Aeschylus: Worlds of War and Peace

Aeschylus’s Agamemnon, as the story of a warlord’s homecoming, is preoccupied with the challenges of reconciling the martial and domestic spheres of life. War, the Chorus laments, has transformed warriors into ashes and touched those left behind: Each knows whom he sent forth. But to the home of each come urns and ashes, not living men (433-6).

Unlike his unfortunate companions, Agamemnon comes home not as ashes, but as a living man attempting to reinstate himself in his kingdom, starting with a program of political evaluation and reform (845-851). Yet the foreign war has torn warriors from non-warriors, male from female, husband from wife - both physically and emotionally. Ten years ago, in order to cross over to Troy, Agamemnon sacrificed his own daughter, trading domestic sentimentality for martial utilitarianism. Fittingly, it is this action and its consequences that now prevent him from crossing back into the domestic sphere. Enraged at their child's death, Agamemnon's wife kills her husband in an episode that mimics the ritualized sacrifice of their child. The violence of war thus spills into the domestic sphere, despite the conclusion of the siege of Troy.

Euripides: The Follies of War

As in Aeschylus, the sacrifice of Iphigenia plays a role in Euripides’ exploration of war and its consequences. Iphigenia at Aulis depicts - and critiques - Agamemnon’s fateful decision to enable the siege of Troy through the death of his child. Iphigenia’s sacrifice, with its power to release the stranded armies, is the one death that facilitates the many the other deaths of the Trojan War.
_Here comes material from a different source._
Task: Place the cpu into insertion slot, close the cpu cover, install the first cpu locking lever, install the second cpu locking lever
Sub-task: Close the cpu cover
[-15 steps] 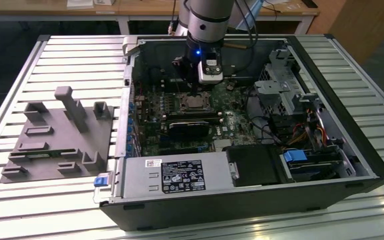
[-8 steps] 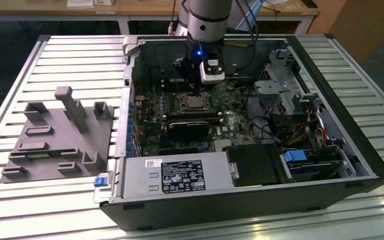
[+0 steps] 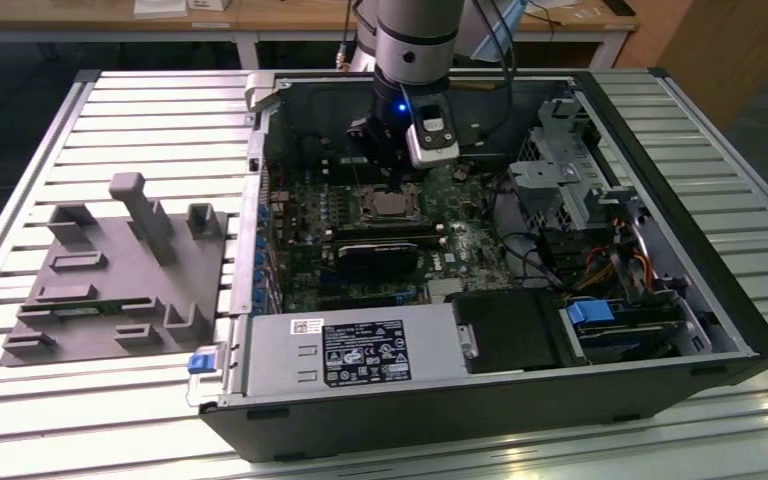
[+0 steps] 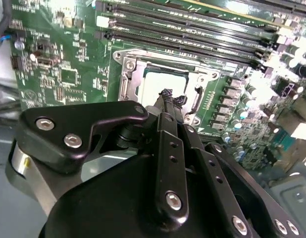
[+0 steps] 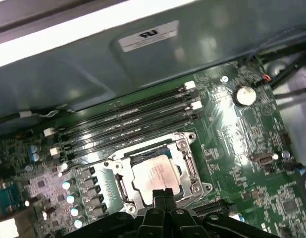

At one point in the play, Agamemnon’s brother Menelaus articulates the folly of trading Iphigenia for the chance to recover Helen:

Was I to lose a brother - the last I should have lost - to win a Helen, getting bad for good? I was mad, impetuous as a youth, till I perceived, on closer view, what slaying children really meant. Moreover I am filled with compassion for the hapless maiden, doomed to bleed that I may wed, when I reflect that we are kin. What has your daughter to do with Helen? (487-494)
Recovering one woman, Menelaus suggests, is not worth rupturing families and causing innocent death. The audience is free to extend his critique beyond the life of Iphigenia, to the countless other ruptured families and innocent deaths of the Trojan War. Yet despite Menelaus’s moment of lucidity and humanity, the pressures of the army ultimately push Agamemnon - and Iphigenia herself - to support the sacrifice. Humanity gives way to political pressure, and the gates to violence are opened.